COLLECTED DATA:
________________
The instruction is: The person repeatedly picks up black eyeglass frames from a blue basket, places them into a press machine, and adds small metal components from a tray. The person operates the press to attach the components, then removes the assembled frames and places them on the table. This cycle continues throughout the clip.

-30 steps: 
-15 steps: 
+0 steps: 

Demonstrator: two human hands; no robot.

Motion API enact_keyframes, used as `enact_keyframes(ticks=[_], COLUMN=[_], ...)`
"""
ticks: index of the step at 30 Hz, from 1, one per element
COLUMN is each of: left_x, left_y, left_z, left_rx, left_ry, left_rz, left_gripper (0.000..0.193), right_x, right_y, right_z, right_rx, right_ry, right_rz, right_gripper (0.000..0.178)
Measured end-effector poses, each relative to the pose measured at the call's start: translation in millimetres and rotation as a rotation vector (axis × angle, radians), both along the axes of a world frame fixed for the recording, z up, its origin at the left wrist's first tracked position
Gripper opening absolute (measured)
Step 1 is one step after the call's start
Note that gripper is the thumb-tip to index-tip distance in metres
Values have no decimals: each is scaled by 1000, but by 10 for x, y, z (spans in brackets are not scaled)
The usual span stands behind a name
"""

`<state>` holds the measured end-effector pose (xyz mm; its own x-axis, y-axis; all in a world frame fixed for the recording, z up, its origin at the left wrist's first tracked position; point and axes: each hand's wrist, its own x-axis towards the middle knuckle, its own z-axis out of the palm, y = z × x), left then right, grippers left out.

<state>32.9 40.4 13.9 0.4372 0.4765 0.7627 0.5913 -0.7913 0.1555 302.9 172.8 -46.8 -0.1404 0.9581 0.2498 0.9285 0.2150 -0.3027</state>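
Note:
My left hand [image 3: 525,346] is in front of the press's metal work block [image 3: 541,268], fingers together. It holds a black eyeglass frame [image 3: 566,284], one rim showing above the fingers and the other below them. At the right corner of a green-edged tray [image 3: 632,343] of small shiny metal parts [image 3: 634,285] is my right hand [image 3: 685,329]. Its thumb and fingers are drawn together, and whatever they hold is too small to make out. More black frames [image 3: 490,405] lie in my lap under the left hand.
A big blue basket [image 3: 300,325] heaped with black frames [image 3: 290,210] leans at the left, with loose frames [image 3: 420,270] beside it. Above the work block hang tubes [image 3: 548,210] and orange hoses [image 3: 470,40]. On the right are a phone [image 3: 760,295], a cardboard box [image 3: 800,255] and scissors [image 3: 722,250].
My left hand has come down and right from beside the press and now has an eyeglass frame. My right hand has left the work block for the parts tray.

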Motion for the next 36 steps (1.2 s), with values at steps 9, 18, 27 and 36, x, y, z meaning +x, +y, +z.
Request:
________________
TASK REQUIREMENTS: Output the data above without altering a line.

EXERCISE SOLUTION:
The instruction is: The person repeatedly picks up black eyeglass frames from a blue basket, places them into a press machine, and adds small metal components from a tray. The person operates the press to attach the components, then removes the assembled frames and places them on the table. This cycle continues throughout the clip.

-30 steps: 
-15 steps: 
+0 steps: 

Demonstrator: two human hands; no robot.

Motion API enact_keyframes, used as `enact_keyframes(ticks=[_], COLUMN=[_], ...)`
"""
ticks: index of the step at 30 Hz, from 1, one per element
COLUMN is each of: left_x, left_y, left_z, left_rx, left_ry, left_rz, left_gripper (0.000..0.193), right_x, right_y, right_z, right_rx, right_ry, right_rz, right_gripper (0.000..0.178)
Measured end-effector poses, each relative to the pose measured at the call's start: translation in millimetres and rotation as a rotation vector (axis × angle, radians), both along the axes of a world frame fixed for the recording, z up, its origin at the left wrist's first tracked position
Gripper opening absolute (measured)
Step 1 is one step after the call's start
Note that gripper is the thumb-tip to index-tip distance in metres
Values have no decimals: each is scaled by 1000, but by 10 for x, y, z (spans in brackets are not scaled)
The usual span stands behind a name
"""

`<state>` holds the measured end-effector pose (xyz mm; its own x-axis, y-axis; all in a world frame fixed for the recording, z up, its origin at the left wrist's first tracked position; point and axes: each hand's wrist, its own x-axis towards the middle knuckle, its own z-axis out of the palm, y = z × x), left then right, grippers left out.

<state>32.9 40.4 13.9 0.4372 0.4765 0.7627 0.5913 -0.7913 0.1555 302.9 172.8 -46.8 -0.1404 0.9581 0.2498 0.9285 0.2150 -0.3027</state>
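Note:
My left hand [image 3: 525,346] is in front of the press's metal work block [image 3: 541,268], fingers together. It holds a black eyeglass frame [image 3: 566,284], one rim showing above the fingers and the other below them. At the right corner of a green-edged tray [image 3: 632,343] of small shiny metal parts [image 3: 634,285] is my right hand [image 3: 685,329]. Its thumb and fingers are drawn together, and whatever they hold is too small to make out. More black frames [image 3: 490,405] lie in my lap under the left hand.
A big blue basket [image 3: 300,325] heaped with black frames [image 3: 290,210] leans at the left, with loose frames [image 3: 420,270] beside it. Above the work block hang tubes [image 3: 548,210] and orange hoses [image 3: 470,40]. On the right are a phone [image 3: 760,295], a cardboard box [image 3: 800,255] and scissors [image 3: 722,250].
My left hand has come down and right from beside the press and now has an eyeglass frame. My right hand has left the work block for the parts tray.
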
Motion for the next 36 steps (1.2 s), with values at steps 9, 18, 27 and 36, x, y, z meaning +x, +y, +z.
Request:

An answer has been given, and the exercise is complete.